The best part about problems is that there are always solutions. When A is added to B, it must equal C.
When a river stretches in the way of a road, there is always a way above, around, or underneath. Or when the Texas Department of Transportation (TxDOT) needs 40 miles of elevated highway stretching from downtown San Antonio to the city’s northeast corner, there is always a path forward.
South Texas Transportation Team Leader Aimee Schroller, PE, is a lifelong problem-solver, someone who spent her childhood in the San Antonio area, someone who loved the challenge of a math problem and the finality of its solution. It was largely for this reason that she was drawn to engineering, and why she has made such a successful career of it in her hometown.
But what Schroller found to be true in this field, time and time again, is that so much of engineering goes beyond the black and white parameters of mathematical problem sets. Particularly when it comes to people. So, when tasked with establishing a Garver Transportation presence in San Antonio, she saw not a problem but an opportunity born from the autonomy to build a team with those passionate to improve their communities.
“To build a team from the ground up with the upward momentum to build off of, it was an opportunity I could not pass up” she said.

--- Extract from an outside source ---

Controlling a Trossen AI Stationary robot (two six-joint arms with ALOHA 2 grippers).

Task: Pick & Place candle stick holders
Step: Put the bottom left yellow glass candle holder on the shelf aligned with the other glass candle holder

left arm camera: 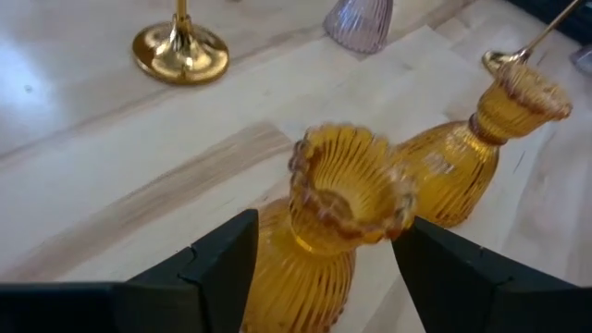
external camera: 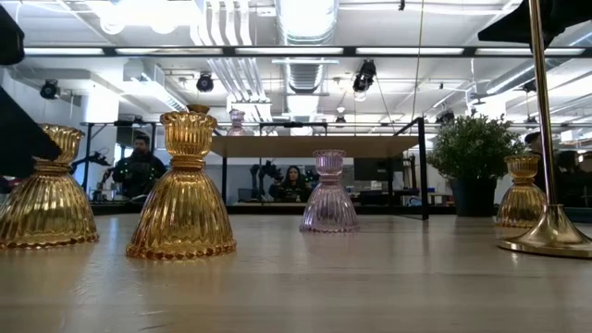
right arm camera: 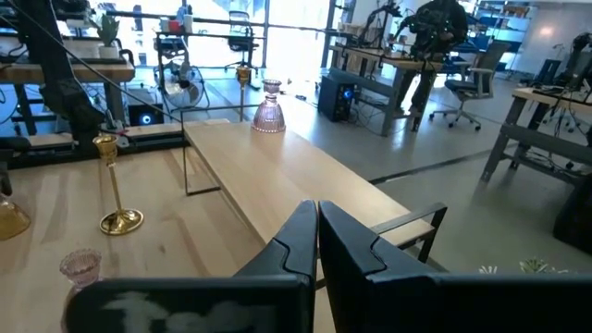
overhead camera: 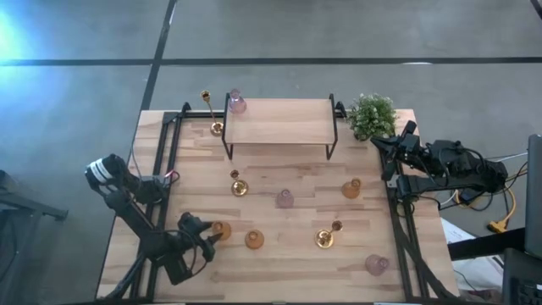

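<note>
amber glass holder (left arm camera: 324, 222) stands upright near the bench's front-left corner | left end effector (left arm camera: 324, 268) straddles it, fingers apart, not clamped | right end effector (right arm camera: 314, 245) together, parked by the plant (overhead camera: 373, 114) | your next move: squeeze the neck, then lift straight.
</note>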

Fast forward five years and Schroller has assembled a talented, hard-working South Texas Transportation Team of experts capable of meeting large-scale, complex infrastructure challenges.
"Now that we have grown and my staff continues to develop in their careers, we are looking to open doors to other clients."
Aimee Schroller, PE
South Texas Transportation Team Leader
Now a staff of seven, Schroller and her colleagues manage a steady stream of projects, most notably design for TxDOT’s I-35 NEX, a $2 billion undertaking. And though they have other long-duration projects in the works with TxDOT, they are also setting their sights on the municipal world.
“Now that we have grown and my staff continues to develop in their careers, we are looking to open doors to other clients,” Schroller said. “That was our mission from the beginning – to impact this community that has meant so much to us.”
Schroller was familiar with Garver before walking through its doors in early 2018. As she continued to hear amazing things from colleagues who had migrated there, her interest was piqued.
“It was a much different perspective of a workplace to continue to grow my career,” she said. “Here was a firm offering the best employee experience, which was the environment I wanted to work in.”
From successfully delivering transportation projects that impact her family and neighbors, to giving back to the community and volunteering with the San Antonio Food Bank, or with the University of Texas at San Antonio College of Engineering and Integrated Design, it has been all she thought it would be and more.
“I was mostly drawn to the Garver culture, and now I want to model that here as we grow,” she said. “Garver wants us to connect, grow with purpose, and to go out in the community and do great things.”